Copy out the data in full and exactly, passing over the pictures.

** Working data **
◆ ◆ ◆ ◆ ◆

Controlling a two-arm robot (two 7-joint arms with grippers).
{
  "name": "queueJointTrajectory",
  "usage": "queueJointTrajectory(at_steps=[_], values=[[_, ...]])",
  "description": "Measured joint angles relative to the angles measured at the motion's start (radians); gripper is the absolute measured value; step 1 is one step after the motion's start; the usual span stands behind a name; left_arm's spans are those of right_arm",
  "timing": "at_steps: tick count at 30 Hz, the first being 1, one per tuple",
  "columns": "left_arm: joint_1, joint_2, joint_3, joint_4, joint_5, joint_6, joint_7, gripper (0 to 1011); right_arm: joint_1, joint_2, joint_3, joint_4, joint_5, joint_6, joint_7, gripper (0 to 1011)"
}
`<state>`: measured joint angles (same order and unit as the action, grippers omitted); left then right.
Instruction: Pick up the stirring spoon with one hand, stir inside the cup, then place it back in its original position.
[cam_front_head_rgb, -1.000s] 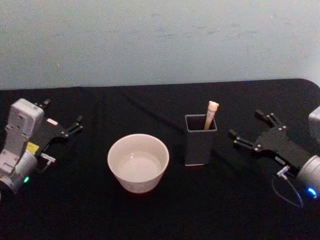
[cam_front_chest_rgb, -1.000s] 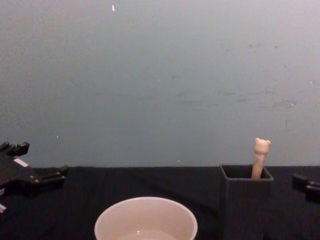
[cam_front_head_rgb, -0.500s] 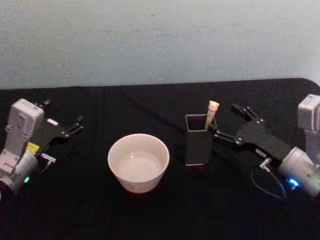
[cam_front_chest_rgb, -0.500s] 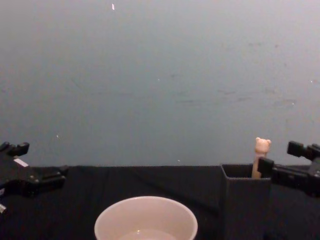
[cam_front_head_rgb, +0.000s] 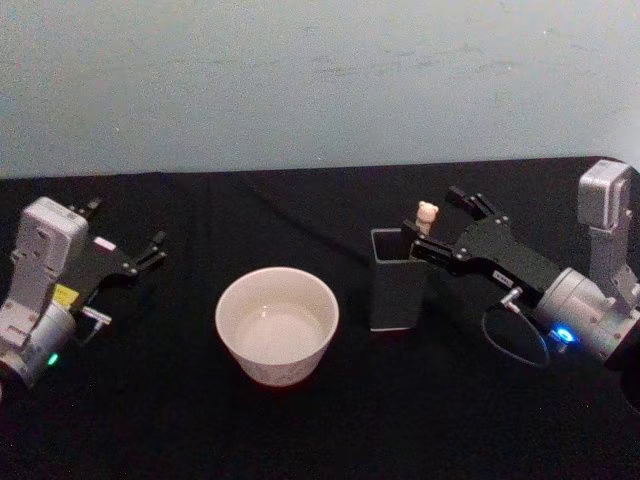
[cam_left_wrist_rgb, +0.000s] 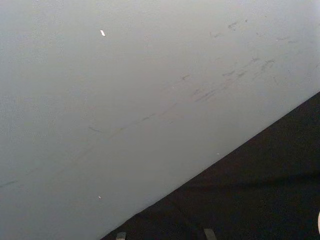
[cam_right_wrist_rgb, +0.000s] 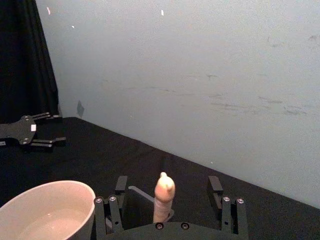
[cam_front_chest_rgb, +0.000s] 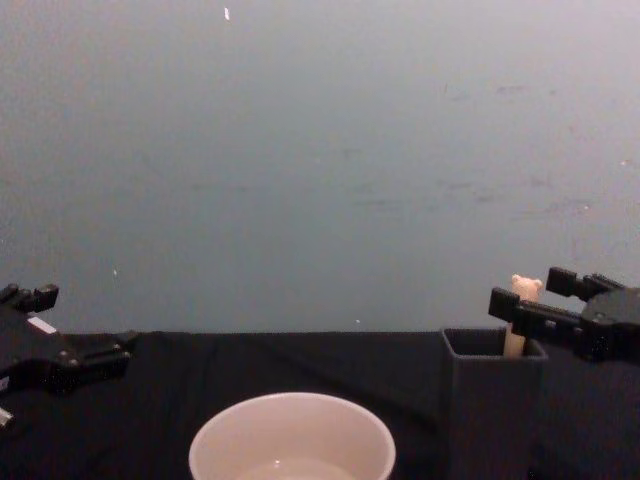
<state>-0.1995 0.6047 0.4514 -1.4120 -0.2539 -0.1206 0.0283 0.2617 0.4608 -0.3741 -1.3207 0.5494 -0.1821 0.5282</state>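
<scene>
Now: one stirring spoon (cam_front_head_rgb: 427, 215), one holder (cam_front_head_rgb: 397, 290), one cup (cam_front_head_rgb: 277, 325); right hand (cam_front_head_rgb: 431, 222) wide astride spoon; left hand (cam_front_head_rgb: 128, 222) wide, leftward.

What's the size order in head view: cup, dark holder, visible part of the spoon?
1. cup: widest by far.
2. dark holder: clearly narrower than the cup.
3. stirring spoon: its bear-head top sticks out of the holder, between the fingers of the open right gripper.

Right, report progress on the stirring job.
Nothing finished. In hand: the right end effector, open, brackets the stirring spoon standing in the dark holder. Remaining: grasp, lift, stir in the cup, return it. The left end effector sits idle at the table's left.
</scene>
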Motion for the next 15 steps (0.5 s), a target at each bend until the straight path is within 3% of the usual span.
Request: queueJointTrajectory(at_steps=[15], values=[[0.0, 0.0, 0.0, 0.0, 0.0, 0.0, 0.0, 1001, 0.018, -0.022, 0.011, 0.033, -0.01, 0.023, 0.024, 1002]])
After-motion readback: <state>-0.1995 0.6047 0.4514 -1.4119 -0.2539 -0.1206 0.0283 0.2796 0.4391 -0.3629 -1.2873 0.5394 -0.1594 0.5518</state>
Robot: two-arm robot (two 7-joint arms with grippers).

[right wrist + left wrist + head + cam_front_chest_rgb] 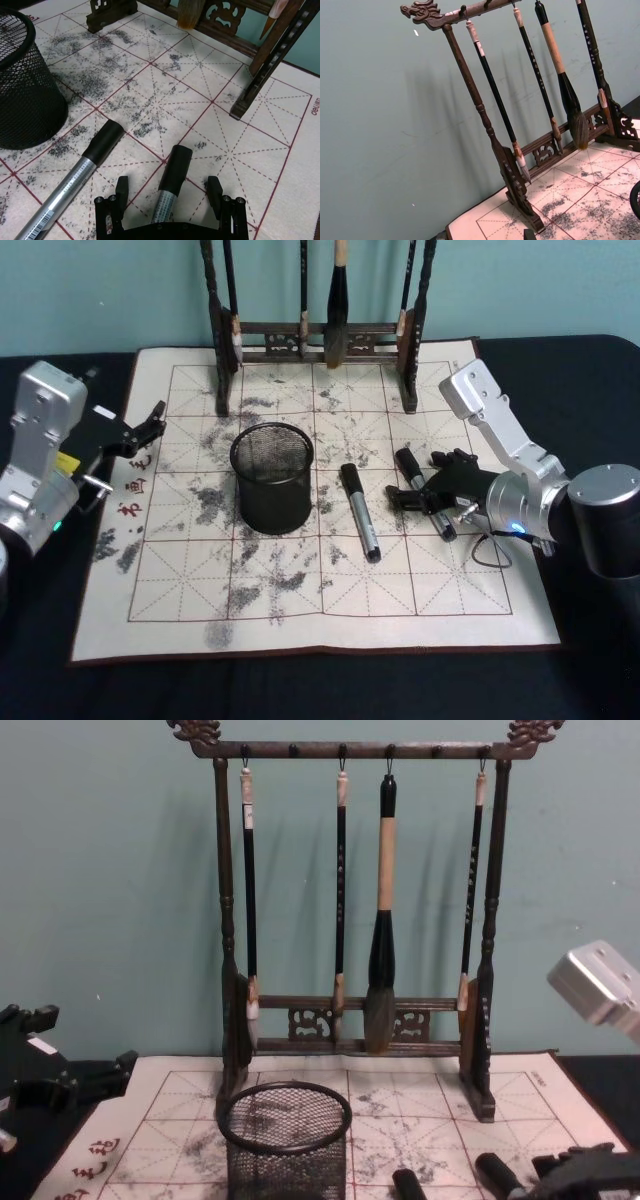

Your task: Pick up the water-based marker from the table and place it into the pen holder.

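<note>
Right gripper point(422, 488) is seen right of centre in the head view, low over the gridded practice mat point(300, 610). Its fingers point(122, 190) are spread, one on each side of the water-based marker point(176, 162). In the right wrist view a gap is seen between each finger and the barrel, so nothing is pinched.

The water-based marker is lying flat on the mat. Its black cap is pointed toward the brush rack point(320, 340) and its silver barrel runs back under the gripper.

A second marker point(360, 512) is lying flat near the centre of the head view. It is placed between the pen holder point(272, 477) and the right gripper, apart from both.

The pen holder is standing upright just left of centre on the ink-stained mat, in front of the rack. In the chest view it is seen at bottom centre, below the rack's lower rail.

Left gripper point(150, 425) is parked at the left edge of the head view, at the mat's left border near the red characters. Whether it is spread or closed cannot be told.

Four brushes are hung from the rack's top bar in the chest view.

The mat is laid on a black table point(40, 670).
</note>
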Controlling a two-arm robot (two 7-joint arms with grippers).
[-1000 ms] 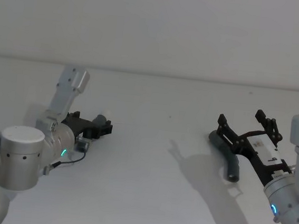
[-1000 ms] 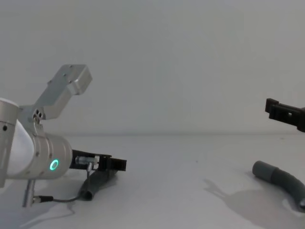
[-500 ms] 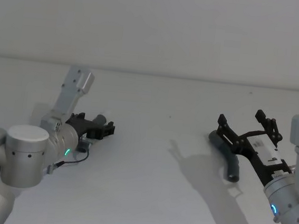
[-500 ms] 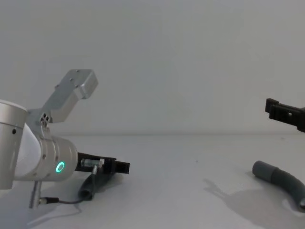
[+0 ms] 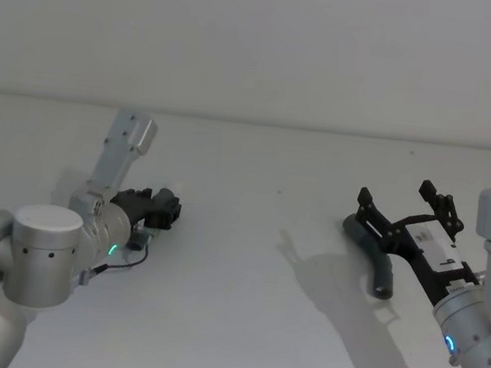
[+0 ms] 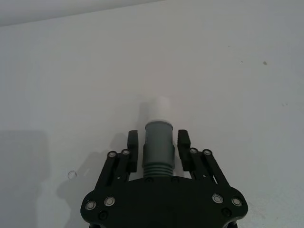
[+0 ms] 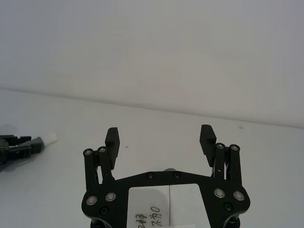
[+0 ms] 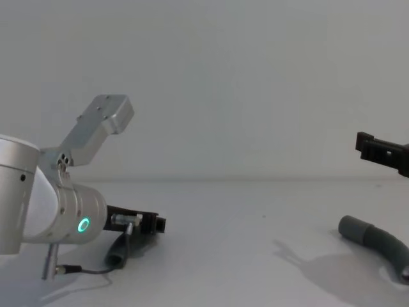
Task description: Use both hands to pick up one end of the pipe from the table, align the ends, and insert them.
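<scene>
Head view puts the two pieces of the pipe well apart on the table (image 5: 232,322), one toward its left edge and one toward its right edge. The left gripper (image 5: 171,211) lies low over the left hose piece (image 8: 119,251), reaching toward the table's middle. From the left wrist view its fingers (image 6: 133,140) stand either side of the smooth grey cuff (image 6: 157,142). A thin gap shows on each side, so the gripper is released, not clamped. The white tip (image 6: 157,107) sticks out past the fingertips. In the chest view the ribbed tail of this piece rests on the table below the silver wrist (image 8: 70,214) with its green ring light. The right gripper (image 5: 399,193) hangs above the right hose piece (image 5: 377,259), fingers spread wide and touching nothing. That piece lies curved on the table, with its smooth cuff (image 8: 351,226) at the end nearer the table's middle.
</scene>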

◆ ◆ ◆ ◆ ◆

** Answer section **
Controlling a two-arm robot (two 7-joint arms with grippers).
{
  "name": "queueJointTrajectory",
  "usage": "queueJointTrajectory(at_steps=[_], values=[[_, ...]])",
  "description": "Measured joint angles relative to the angles measured at the motion's start (radians); gripper is the absolute measured value; step 1 is one step after the motion's start; the usual span stands behind a name; left_arm's spans are those of right_arm",
  "timing": "at_steps: tick count at 30 Hz, the first being 1, one per tuple",
  "columns": "left_arm: joint_1, joint_2, joint_3, joint_4, joint_5, joint_6, joint_7, gripper (0 to 1011); right_arm: joint_1, joint_2, joint_3, joint_4, joint_5, joint_6, joint_7, gripper (0 to 1011)"
}
`<state>`: measured joint angles (same order and unit as the action, grippers omitted); left then right.
Instruction: Pick up the stirring spoon with one hand, stir inside the cup, then place it back in its original position.
[cam_front_head_rgb, -1.000s] 
[cam_front_chest_rgb, -1.000s] 
[cam_front_head_rgb, -0.500s] 
[cam_front_chest_rgb, -0.500s] 
[cam_front_head_rgb, +0.000s] 
[cam_left_wrist_rgb, +0.000s] 
[cam_right_wrist_rgb, +0.000s] 
[cam_front_chest_rgb, +0.000s] 
<state>-0.1995 0.6047 0.4514 -1.4120 -0.2539 -0.1206 0.0283 0.2617 0.4608 -0.3741 -1.3207 0.5494 -0.1821 0.5282</state>
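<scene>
Now: one stirring spoon (cam_front_head_rgb: 427, 215), one holder (cam_front_head_rgb: 397, 290), one cup (cam_front_head_rgb: 277, 325); right hand (cam_front_head_rgb: 431, 222) wide astride spoon; left hand (cam_front_head_rgb: 128, 222) wide, leftward.

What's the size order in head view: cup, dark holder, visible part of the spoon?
1. cup: widest by far.
2. dark holder: clearly narrower than the cup.
3. stirring spoon: its bear-head top sticks out of the holder, between the fingers of the open right gripper.

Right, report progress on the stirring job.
Nothing finished. In hand: the right end effector, open, brackets the stirring spoon standing in the dark holder. Remaining: grasp, lift, stir in the cup, return it. The left end effector sits idle at the table's left.
</scene>
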Motion for the next 15 steps (0.5 s), a target at each bend until the straight path is within 3% of the usual span.
Request: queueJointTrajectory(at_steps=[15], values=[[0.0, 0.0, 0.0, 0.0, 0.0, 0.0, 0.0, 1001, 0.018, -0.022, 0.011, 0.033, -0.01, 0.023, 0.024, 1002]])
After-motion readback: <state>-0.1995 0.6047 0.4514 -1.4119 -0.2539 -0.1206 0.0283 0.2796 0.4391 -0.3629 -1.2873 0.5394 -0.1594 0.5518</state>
Robot: two-arm robot (two 7-joint arms with grippers).

[right wrist + left wrist + head + cam_front_chest_rgb] 

Your task: Pick up the water-based marker from the table and place it into the pen holder.

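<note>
Right gripper point(422, 488) is seen right of centre in the head view, low over the gridded practice mat point(300, 610). Its fingers point(122, 190) are spread, one on each side of the water-based marker point(176, 162). In the right wrist view a gap is seen between each finger and the barrel, so nothing is pinched.

The water-based marker is lying flat on the mat. Its black cap is pointed toward the brush rack point(320, 340) and its silver barrel runs back under the gripper.

A second marker point(360, 512) is lying flat near the centre of the head view. It is placed between the pen holder point(272, 477) and the right gripper, apart from both.

The pen holder is standing upright just left of centre on the ink-stained mat, in front of the rack. In the chest view it is seen at bottom centre, below the rack's lower rail.

Left gripper point(150, 425) is parked at the left edge of the head view, at the mat's left border near the red characters. Whether it is spread or closed cannot be told.

Four brushes are hung from the rack's top bar in the chest view.

The mat is laid on a black table point(40, 670).
</note>
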Controlling a two-arm robot (two 7-joint arms with grippers).
[-1000 ms] 
[-1000 ms] 
[-500 ms] 
[-500 ms] 
[+0 ms] 
[+0 ms] 
[+0 ms] 
[+0 ms] 
Task description: Use both hands to pick up one end of the pipe from the table, align the ends, and insert them.
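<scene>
Head view puts the two pieces of the pipe well apart on the table (image 5: 232,322), one toward its left edge and one toward its right edge. The left gripper (image 5: 171,211) lies low over the left hose piece (image 8: 119,251), reaching toward the table's middle. From the left wrist view its fingers (image 6: 133,140) stand either side of the smooth grey cuff (image 6: 157,142). A thin gap shows on each side, so the gripper is released, not clamped. The white tip (image 6: 157,107) sticks out past the fingertips. In the chest view the ribbed tail of this piece rests on the table below the silver wrist (image 8: 70,214) with its green ring light. The right gripper (image 5: 399,193) hangs above the right hose piece (image 5: 377,259), fingers spread wide and touching nothing. That piece lies curved on the table, with its smooth cuff (image 8: 351,226) at the end nearer the table's middle.
</scene>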

The exercise has nothing more to it.